A maconha medicinal vive um dilema que poucas outras drogas vivem: a discussão sobre seu potencial uso farmacêutico é inevitavelmente contaminada por sua popularidade como droga recreativa. A morfina tem claras aplicações médicas e recreativas e ainda mais claros efeitos deletérios, mas o povo em geral não discute seu uso terapêutico — aceita-se que ela é útil e perigosa.
Obs.: Pelo menos no Brasil. Nos Estados Unidos, a epidemia do ópio é cada vez mais falada. E a cannabis entra no assunto, como forma de substituir os derivados do ópio. O problema está se tornando tão grande, que o ACLS, manual de ressuscitação cardíaca da American Heart Association, manda que profissionais de saúde do atendimento pré-hospitalar aplique naloxone, um antídoto para opioides, de forma rotineira em pacientes encontrados desacordados em suspeita de parada cardiorrespiratória.

Com a maconha é diferente. Seu efeito terapêutico é negado por quem não gosta de seu uso recreativo, enquanto seus efeitos deletérios são negados por quem gosta. E quem não vai com a cara da planta exagera seu potencial negativo, enquanto seus admiradores exageram seu potencial benéfico.

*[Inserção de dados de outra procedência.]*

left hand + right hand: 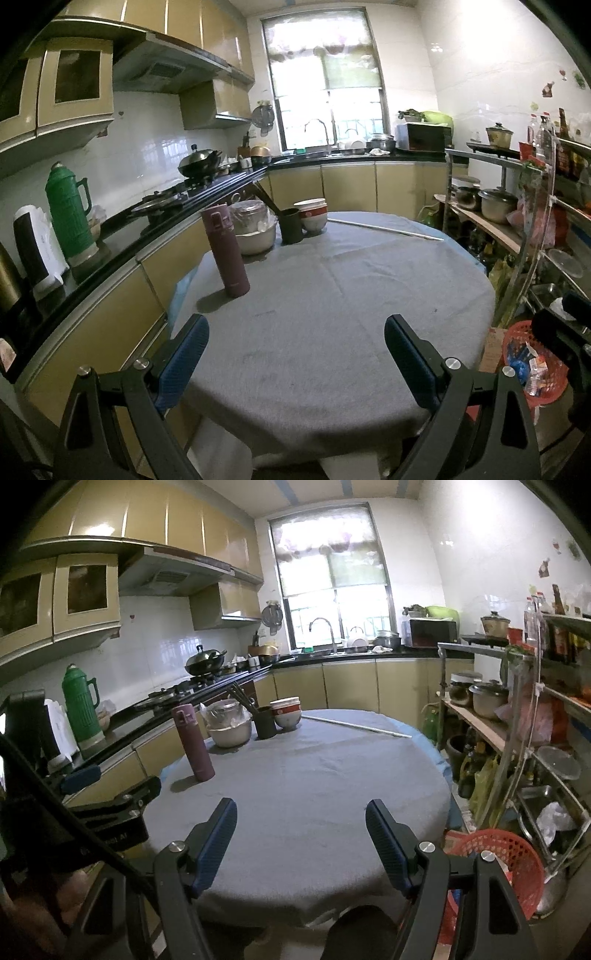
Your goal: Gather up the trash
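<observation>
We see red trash basket (532, 369) at near right holding wrappers (524, 363); grey tablecloth (332, 295) bare of litter. Left gripper (295, 354) and right gripper (301, 834) both spread, pinching nothing. We judge collecting nearly done.

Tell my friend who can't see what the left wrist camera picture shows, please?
The left gripper hangs open and empty over a round table with a grey cloth, in a kitchen. At the table's far side stand a purple flask, bowls and a dark cup. A red basket holding wrappers sits low on the right.
</observation>
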Tool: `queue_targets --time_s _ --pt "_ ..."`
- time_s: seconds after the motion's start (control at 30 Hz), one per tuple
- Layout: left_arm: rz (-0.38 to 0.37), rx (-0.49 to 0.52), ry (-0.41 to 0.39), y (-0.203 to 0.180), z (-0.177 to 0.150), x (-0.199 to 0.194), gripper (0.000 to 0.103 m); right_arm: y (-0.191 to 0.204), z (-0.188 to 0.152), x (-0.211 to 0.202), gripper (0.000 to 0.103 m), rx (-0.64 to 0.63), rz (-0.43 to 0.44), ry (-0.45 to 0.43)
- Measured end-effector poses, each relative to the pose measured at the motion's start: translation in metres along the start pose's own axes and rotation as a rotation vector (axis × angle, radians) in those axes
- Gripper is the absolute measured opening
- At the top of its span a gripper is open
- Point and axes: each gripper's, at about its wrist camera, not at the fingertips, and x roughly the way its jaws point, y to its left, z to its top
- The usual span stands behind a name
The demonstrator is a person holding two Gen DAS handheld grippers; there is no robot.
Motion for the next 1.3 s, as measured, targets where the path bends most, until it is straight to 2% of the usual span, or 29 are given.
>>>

A verdade é que a maconha — principalmente na forma de concentrados de canabinoides — têm (poucas) aplicações terapêuticas bem embasadas em evidências científicas. Há três condições clínicas que reúnem as evidências mais robustas e completas para o uso medicinal da cannabis: síndromes epilépticas refratárias de tratamento particularmente desafiador; espasticidade decorrente de esclerose múltipla; e dor crônica — neste caso, como uma boa opção para reduzir o uso de opioides.
A seguir, um pequeno resumo de alguns estudos fortes que aprovam o uso de maconha para epilepsia refratária.
>> Effect of cannabidiol on drop seizures in the Lennox-Gastaut syndrome.
Estudo para avaliar efeitos do canabidiol oral nas crises convulsivas de crianças e adultos com síndrome de Lennox-Gastaut, em adição a medicamentos anticonvulsivantes tradicionais.
Características: ensaio clínico, randomizado, controlado, duplo cego.
N: 225 pacientes, 149 nos grupos de intervenção, 76 controles.
Duração: 28 dias.
Substância: solução oral de canabidiol (20 ou 10 mg/kg, divididos em duas doses por dia).
Resultado: diminuição na frequência de crises epilépticas, mas aumento de efeitos colaterais, nos pacientes tratados com canabidiol.
>> Cannabidiol in patients with seizures associated with Lennox-Gastaut syndrome.
Estudo com crianças de diversos países para avaliar a resposta de pacientes com síndrome de Lennox-Gastaut ao canabidiol oral, com ênfase na frequência das crises convulsivas.
Características: ensaio clínico, randomizado, controlado, duplo cego.
N: 171 pacientes, 86 no grupo de intervenção, 85 controles.
Duração: 14 semanas.
Substância: canabidiol oral (20 mg/kg, duas vezes por dia).
Resultado: diminuição na frequência de crises epilépticas, com efeitos colaterais bem tolerados.
Estudo para avaliar os efeitos do canabidiol (em adição a anticonvulsivantes convencionais) na frequência das crises convulsivas de pacientes com síndrome de Dravet. O foco do estudo foi utilizar a dose de 10 mg/kg, comparando seus efeitos à dose de 20 mg/kg.
Características: ensaio clínico, randomizado, controlado, duplo cego.
N: 198 pacientes, 133 nos grupos de intervenção, 65 controles.
Duração: 14 semanas.
Substância: solução oral de canabidiol (20 ou 10 mg/kg).
Resultado: diminuição na frequência de crises epilépticas nos grupos de intervenção, com melhor tolerabilidade ao tratamento na dose de 10 mg/kg.
Revisão sistemática da literatura avaliando a resposta de pacientes com epilepsia ao tratamento com drogas canabinoides e seu impacto na qualidade de vida desses pacientes.
Características: revisão sistemática.
N: seis RCTs (trials controlados e randomizados) e 30 estudos observacionais.
Resultado: em geral, o uso de canabinoides foi associado a menor frequência de crises convulsivas e mais qualidade de vida, mas também a mais efeitos adversos sérios. A maior parte dos estudos é focada em crianças com síndromes epilépticas graves e refratárias ao tratamento convencional.